The long-term interest of Richard Pokorny is caving. He explores especially the regions in the Czech Republic, which still stood at the edge of the interests of cavers (e.g. Orlické hory, České středohoří). The greatest achievements include the discovery of the Jeskyně skřítků Cave near Děčín city, considered by speleologists as lost, or the discovery of the Pleistoce rich vertebrate bone deposits in the cave on the Radobýl hill.

The research of Richard Pokorny is closely linked to his main hobby, which is traveling. Every year, he spend several weeks in Iceland, he also done research on the Faroe Islands, Argentina, Greenland, Tunisia, Sweden and Vietnam.

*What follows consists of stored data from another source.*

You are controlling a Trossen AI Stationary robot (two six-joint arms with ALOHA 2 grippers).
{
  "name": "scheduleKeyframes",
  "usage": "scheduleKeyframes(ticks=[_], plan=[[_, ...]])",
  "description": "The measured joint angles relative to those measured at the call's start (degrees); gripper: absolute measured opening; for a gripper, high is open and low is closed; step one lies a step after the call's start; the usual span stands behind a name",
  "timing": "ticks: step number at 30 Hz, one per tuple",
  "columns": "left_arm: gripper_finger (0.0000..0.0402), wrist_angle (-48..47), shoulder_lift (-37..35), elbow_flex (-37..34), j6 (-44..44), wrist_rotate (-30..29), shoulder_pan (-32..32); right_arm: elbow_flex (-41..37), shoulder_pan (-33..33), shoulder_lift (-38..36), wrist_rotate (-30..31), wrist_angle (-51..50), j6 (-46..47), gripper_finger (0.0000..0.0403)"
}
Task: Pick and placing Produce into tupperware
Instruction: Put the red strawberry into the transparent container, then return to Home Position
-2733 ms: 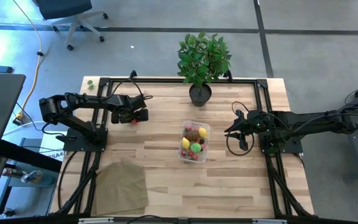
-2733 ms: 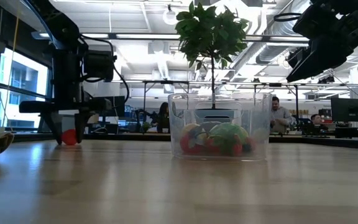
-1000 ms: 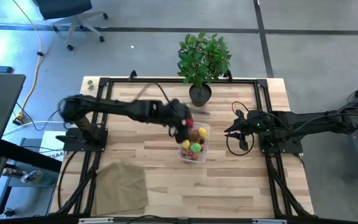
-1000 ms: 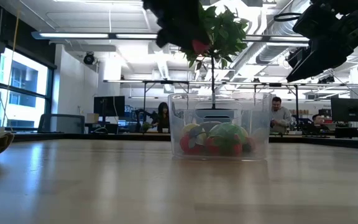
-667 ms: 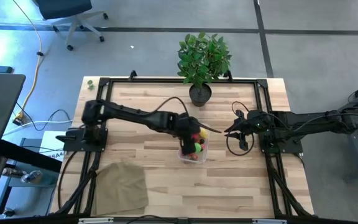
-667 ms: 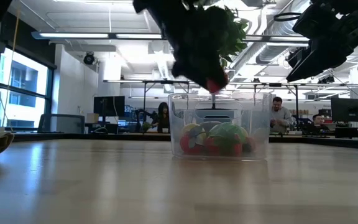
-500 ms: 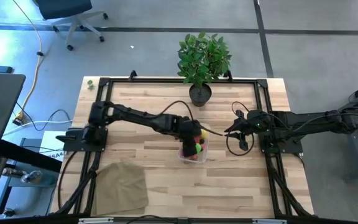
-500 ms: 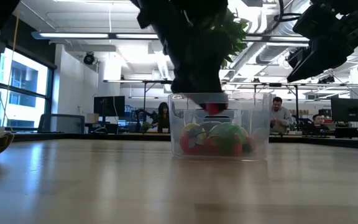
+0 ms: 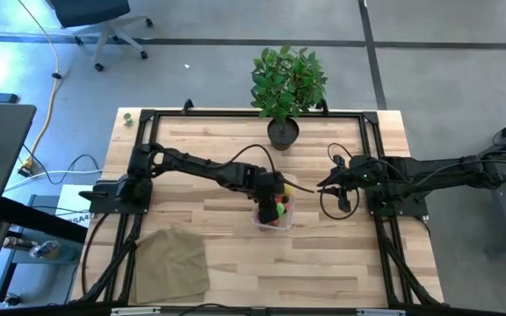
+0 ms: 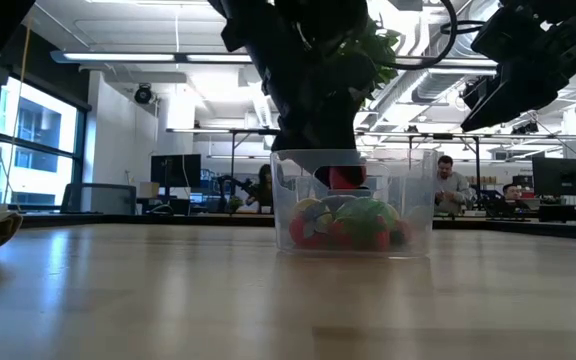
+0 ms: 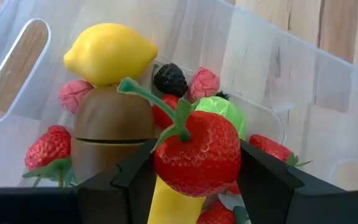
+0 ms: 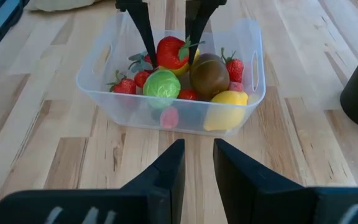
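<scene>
The clear tupperware (image 9: 272, 226) stands mid-table, holding produce: a lemon (image 11: 110, 53), a brown fruit (image 11: 114, 121), a green one (image 12: 160, 84) and small red berries. My left gripper (image 9: 275, 195) reaches down into it from the table's left, shut on a red strawberry (image 11: 197, 152) with a green stalk. The strawberry is just above the pile (image 10: 346, 178). My right gripper (image 9: 328, 184) waits right of the container, fingers a little apart (image 12: 197, 168) with nothing between them. My left gripper pinches the red strawberry's two sides (image 11: 161, 163) between its two fingers (image 12: 146, 34). They slant steeply down into the tupperware from the table's left. The stalk end faces the wrist camera. I cannot tell whether the strawberry touches the produce under it.
A potted plant (image 9: 286, 88) stands at the far edge behind the container. A tan cloth (image 9: 172, 263) lies at the near left corner. People sit in the room beyond the table (image 10: 451, 185). Bare wood lies left of and in front of the container.
My left gripper has carried the red strawberry from above the tupperware's left rim toward the table's right and down inside it, tipping more steeply downward. Over the last half second it has barely moved.
</scene>
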Motion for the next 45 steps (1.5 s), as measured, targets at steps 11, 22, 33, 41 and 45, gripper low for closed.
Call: scheduleKeyframes(ticks=[11, 22, 33, 41, 45], plan=[[0.0188, 0.09, 0.0, 0.0, -1.3, 0.72, 0.0, 0.0, 0.0, 0.0, 0.0, 0.0, 0.0, 0.0073], [0.021, 0.2, 0.0, 0.0, -1.69, 0.9, 0.0, 0.0, 0.0, 0.0, 0.0, 0.0, 0.0, 0.0073], [0.027, 0.2, -0.29, 0.0, 0.41, 0.93, 0.0, 0.0, 0.0, 0.0, 0.0, 0.0, 0.0, 0.0073], [0.0271, -4.61, -0.66, 6.52, 3.02, 1.26, 0.0, 0.0, 0.0, -0.02, 0.0, 0.0, 0.0, 0.0073], [0.0271, -9.58, -0.66, 11.22, 4.68, -0.1, 0.04, 0.0, 0.02, -0.02, 0.0, 0.0, 0.0, 0.0073]])
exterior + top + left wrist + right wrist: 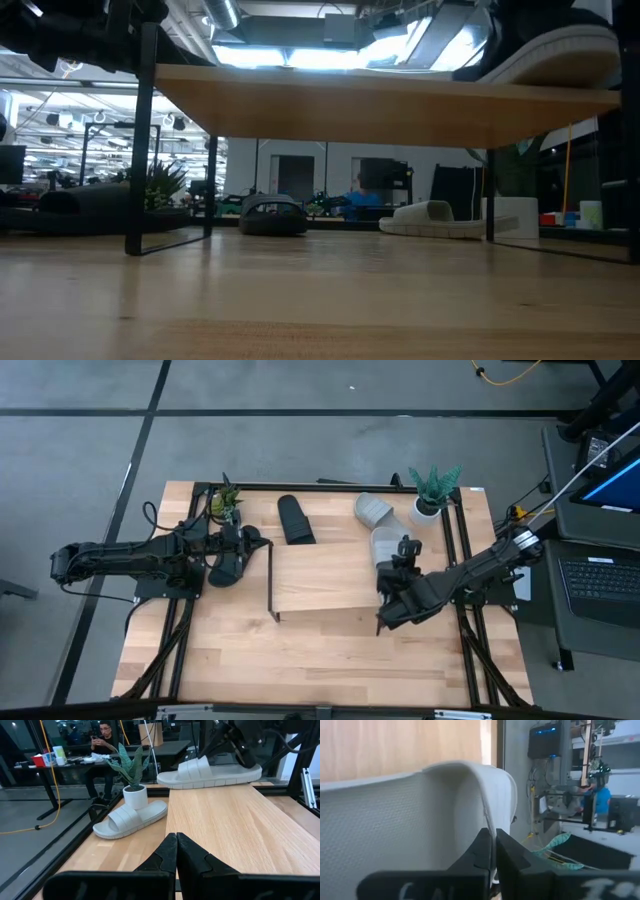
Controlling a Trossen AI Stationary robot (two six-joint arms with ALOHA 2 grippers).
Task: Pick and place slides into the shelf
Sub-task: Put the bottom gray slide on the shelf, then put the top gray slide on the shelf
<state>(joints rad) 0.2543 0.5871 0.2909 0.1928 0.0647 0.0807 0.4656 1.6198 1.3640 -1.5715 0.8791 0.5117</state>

In 2006 he led an expedition Baobab 2006 (August 17 – September 18), dedicated to the study of animate and inanimate nature of the middle and northwest Madagascar. This expedition holds the unofficial record as the largest Czech, and (with an average of 22.6 years), the youngest team to ever visited Madagascar. The scientific samples collected during the expedition were presented at an exhibition in the National Museum in Prag

== Bibliography (books) ==
- 2004: History of the mining in the Rychnov nad Kněžnou area (together with L. Kraft and R. Symonová)
- 2007: Madagascar, the god's laboratory (In Czech: Madagaskar laboratoř bohů, together with R. Beandapa-Kytlová, T. Jůnek, D. Koubínová and R. Rybková)
- 2008: History of the mining in the Rychnov nad Kněžnou area, Vol. 2
- 2009: Caves of the Ústí nad Labem district (In Czech: Jeskyně Ústeckého kraje. Nekrasové podzemní objekty ve třetihorních vulkanitech, jejich původ, charakteristiky a biota, together with M. Holec)
- 2012: Subterranean Habitats (together with M. Holec)
- 2013: Caves in the Orlické hory and Góry Bystrzyckie Mountains (together with T. Zemánková, M. Lorenc a P. Zagożdżon, the second edition was published in 2014)

Richard Pokorny publishes the results of his research in a number of Czech and foreign journals (e.g. Vesmír, Živa, Antarctic Science, etc.). He wrote over 40 scientific articles, he is a member of the editorial board of journals Acta Musei Richnoviensis and Orlické hory a Podorlicko.